C'è ancora tempo per una visita alla Mano Rossa, ma questa è un'altra storia che vi ha gia' raccontato con dovizia di particolari l'uomo del faro qui: http://armadillobar.blogspot.com/2011/06/la-mano-rossa.html
E poi via a sorvolare idealmente la vallata, vedere i vigneti fin laggiu' al mare, a presto Sweetwater mi sei gia' entrata nel cuore..
giovedì 3 febbraio 2011
Il vino del giorno : Testalonga 1973 . Della longevità del Rossese.

- gdf 2011 -
E’ molto dibattuto questo argomento sul web ultimamente. Sinceramente la questione mi appassiona poco e non perché non valga la pena di parlarne, ma perché ormai non mi stupisco più del risultato di uno stappo di vecchio Rossese di Antonio Perrino, di Guglielmi o del fu Croesi.

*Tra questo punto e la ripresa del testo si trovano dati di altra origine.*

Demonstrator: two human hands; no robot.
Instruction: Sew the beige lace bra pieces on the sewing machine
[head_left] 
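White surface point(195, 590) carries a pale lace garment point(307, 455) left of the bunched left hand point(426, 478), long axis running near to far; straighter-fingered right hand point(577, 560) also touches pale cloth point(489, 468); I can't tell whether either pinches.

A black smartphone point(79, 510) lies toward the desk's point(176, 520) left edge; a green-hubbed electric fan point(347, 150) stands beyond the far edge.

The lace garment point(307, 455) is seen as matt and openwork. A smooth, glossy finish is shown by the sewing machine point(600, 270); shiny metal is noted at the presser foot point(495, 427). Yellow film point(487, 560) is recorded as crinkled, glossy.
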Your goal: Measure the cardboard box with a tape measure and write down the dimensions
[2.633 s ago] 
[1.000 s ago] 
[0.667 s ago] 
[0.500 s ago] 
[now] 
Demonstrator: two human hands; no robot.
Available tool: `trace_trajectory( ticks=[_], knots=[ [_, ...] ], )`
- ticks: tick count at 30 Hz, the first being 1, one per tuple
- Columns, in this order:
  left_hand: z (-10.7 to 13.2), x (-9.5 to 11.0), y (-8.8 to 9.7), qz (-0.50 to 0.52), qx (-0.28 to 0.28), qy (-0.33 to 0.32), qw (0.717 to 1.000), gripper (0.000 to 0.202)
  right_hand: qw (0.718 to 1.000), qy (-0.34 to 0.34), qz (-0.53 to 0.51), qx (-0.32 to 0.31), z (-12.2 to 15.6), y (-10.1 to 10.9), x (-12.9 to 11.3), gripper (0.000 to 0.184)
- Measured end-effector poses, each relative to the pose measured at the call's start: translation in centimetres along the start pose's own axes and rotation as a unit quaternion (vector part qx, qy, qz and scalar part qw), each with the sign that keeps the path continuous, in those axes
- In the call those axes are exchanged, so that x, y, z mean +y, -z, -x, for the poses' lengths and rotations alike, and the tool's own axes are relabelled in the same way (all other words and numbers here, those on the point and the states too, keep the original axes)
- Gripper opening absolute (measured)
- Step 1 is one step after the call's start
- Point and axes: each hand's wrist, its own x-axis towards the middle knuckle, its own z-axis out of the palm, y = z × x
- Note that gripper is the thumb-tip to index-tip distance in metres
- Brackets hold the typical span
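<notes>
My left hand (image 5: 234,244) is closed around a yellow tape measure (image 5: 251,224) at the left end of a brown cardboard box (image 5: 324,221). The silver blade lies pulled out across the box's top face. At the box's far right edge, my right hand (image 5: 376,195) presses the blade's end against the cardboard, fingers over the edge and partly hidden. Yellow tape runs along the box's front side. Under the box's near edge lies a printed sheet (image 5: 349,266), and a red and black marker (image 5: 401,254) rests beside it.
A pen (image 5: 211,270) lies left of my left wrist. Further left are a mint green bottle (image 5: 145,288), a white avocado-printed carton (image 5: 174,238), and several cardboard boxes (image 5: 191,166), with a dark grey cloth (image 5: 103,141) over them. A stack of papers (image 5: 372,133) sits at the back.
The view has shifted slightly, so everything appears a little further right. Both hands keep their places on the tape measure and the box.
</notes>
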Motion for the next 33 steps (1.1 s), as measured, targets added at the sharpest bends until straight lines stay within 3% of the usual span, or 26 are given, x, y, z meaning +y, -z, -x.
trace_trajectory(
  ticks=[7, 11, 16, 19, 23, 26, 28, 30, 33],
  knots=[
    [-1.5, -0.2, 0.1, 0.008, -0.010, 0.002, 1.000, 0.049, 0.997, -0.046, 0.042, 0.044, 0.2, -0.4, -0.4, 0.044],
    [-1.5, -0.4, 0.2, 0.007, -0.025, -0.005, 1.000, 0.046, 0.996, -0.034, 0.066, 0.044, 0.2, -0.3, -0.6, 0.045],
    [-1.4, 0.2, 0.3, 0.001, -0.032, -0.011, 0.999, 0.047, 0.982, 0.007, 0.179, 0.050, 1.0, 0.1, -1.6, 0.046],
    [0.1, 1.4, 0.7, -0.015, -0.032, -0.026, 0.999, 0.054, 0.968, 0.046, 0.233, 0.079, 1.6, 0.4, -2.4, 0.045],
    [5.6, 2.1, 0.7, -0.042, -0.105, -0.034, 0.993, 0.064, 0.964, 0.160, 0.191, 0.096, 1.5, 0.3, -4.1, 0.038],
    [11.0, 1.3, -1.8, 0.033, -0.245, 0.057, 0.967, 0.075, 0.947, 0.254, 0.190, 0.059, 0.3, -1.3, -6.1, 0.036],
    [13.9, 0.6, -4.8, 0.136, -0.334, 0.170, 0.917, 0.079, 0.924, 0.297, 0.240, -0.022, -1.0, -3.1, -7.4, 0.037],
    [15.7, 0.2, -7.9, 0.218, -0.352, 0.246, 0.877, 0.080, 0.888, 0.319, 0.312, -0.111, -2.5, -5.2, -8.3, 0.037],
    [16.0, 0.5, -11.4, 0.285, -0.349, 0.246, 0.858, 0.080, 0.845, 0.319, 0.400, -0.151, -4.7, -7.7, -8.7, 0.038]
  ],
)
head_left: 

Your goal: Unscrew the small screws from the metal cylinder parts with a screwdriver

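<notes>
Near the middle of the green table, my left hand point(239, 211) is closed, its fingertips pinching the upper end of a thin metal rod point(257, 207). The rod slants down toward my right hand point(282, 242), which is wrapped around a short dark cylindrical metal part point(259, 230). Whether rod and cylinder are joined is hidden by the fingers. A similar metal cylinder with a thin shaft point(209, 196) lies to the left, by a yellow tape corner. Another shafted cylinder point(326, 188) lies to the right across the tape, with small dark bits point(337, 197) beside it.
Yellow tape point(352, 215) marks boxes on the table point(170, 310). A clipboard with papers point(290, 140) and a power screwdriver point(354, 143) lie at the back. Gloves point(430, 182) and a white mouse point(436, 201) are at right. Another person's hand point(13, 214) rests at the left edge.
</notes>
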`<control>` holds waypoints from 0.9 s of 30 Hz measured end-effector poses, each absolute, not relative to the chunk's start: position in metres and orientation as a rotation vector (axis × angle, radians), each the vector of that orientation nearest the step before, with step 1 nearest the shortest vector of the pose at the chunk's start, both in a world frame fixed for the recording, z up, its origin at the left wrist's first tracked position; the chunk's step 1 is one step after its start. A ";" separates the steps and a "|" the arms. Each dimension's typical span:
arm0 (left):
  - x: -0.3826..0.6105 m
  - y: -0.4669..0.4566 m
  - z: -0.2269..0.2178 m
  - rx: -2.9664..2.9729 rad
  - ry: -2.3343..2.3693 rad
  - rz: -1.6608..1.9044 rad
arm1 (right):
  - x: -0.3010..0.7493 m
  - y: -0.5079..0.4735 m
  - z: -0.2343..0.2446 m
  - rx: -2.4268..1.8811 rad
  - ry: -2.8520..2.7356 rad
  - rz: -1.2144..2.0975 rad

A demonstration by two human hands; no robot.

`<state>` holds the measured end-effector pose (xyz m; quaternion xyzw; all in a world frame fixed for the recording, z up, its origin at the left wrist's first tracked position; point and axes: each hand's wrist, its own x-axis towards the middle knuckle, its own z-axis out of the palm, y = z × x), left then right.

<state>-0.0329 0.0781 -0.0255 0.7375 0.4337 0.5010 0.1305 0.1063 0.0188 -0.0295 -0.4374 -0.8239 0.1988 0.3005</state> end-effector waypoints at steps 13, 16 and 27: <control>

Otto volte su dieci il risultato è più o meno il solito: stappo perfetto con uno schiocco secco e convincente, colore rubino scarico con un unghietta appena mattonata, naso evoluto di more selvatiche e tartufo nero, qualche traccia di humus sul fondo . Dieci minuti sono più che sufficienti perchè la reliquia si riprenda dal lungo sonno e si manifesti in tutta la sua grazia donandoci sensazioni di pienezza di sapore pressoché integro e lasciandoci in bocca una scia di frutti rossi più o meno confit guarniti da golosa gourmandise. Si, sembra si stia bevendo un vecchio Chambolle Musigny, ma è perché quelli sono i miei riferimenti e qui ritrovo sempre parecchi parallelismi con i pinot noir nordici di Borgogna. Ancora una volta siamo andati indietro parecchio, diversamente dalle performance anni 60 di Guglielmi, questa volta ho voluto ritornare sul contraddittorio 2003, che a due anni dall’imbottigliamento si preannunciava grandioso, invece aveva ragione Guglielmi, perché oggi il suo 2003 è arrivato mentre è il 2004 ad avere ancore tante cose da raccontare. Molto gentile il 2003, piacevole, ma la scarsa acidità l’ha piuttosto appiattito su una dolcezza che ne limita un po’ la corsa verso il futuro. Viceversa il gran colpo stavolta è arrivato dalla cantina Testalonga di Antonio Perrino, perché è stato addirittura un 1973, dopo il ‘78 della scorsa visita a far saltare il banco. Bottiglia notevole bevuta in meno di un ora, anche perché in questi casi non bisogna fidarsi troppo a lasciare andare l’aerazione per un periodo prolungato. Il vino potrebbe andarsene nel vento tra un fruscio di seta lasciandoti il bicchiere pieno di liquido ma in realtà svuotatosi di tutto il meglio. E basta con il vorticoso agitare il bicchiere, non serve, è già tutto a disposizione senza far ginnastica ai polsi. L’unica cosa che continua a stupirmi non è la piacevole esuberanza da giovane e la grande e nobile evoluzione progressiva lungo i decenni di permanenza in bottiglia. Quello che mi stupisce è il prezzo ridicolo che continua ad avere sul mercato. Un vino di questo livello, dove ormai sono parecchi i produttori che si sono liberati dello stereotipo del vinello puzzolente degli anni ’90, dovrebbe poter spuntare un prezzo superiore ai 10 euro e non collocarsi in quella fascia 7/9 euro che ne fa uno dei migliori rapporti qualità prezzo sui vini autoctoni italiani ma che non ricompensa adeguatamente i produttori.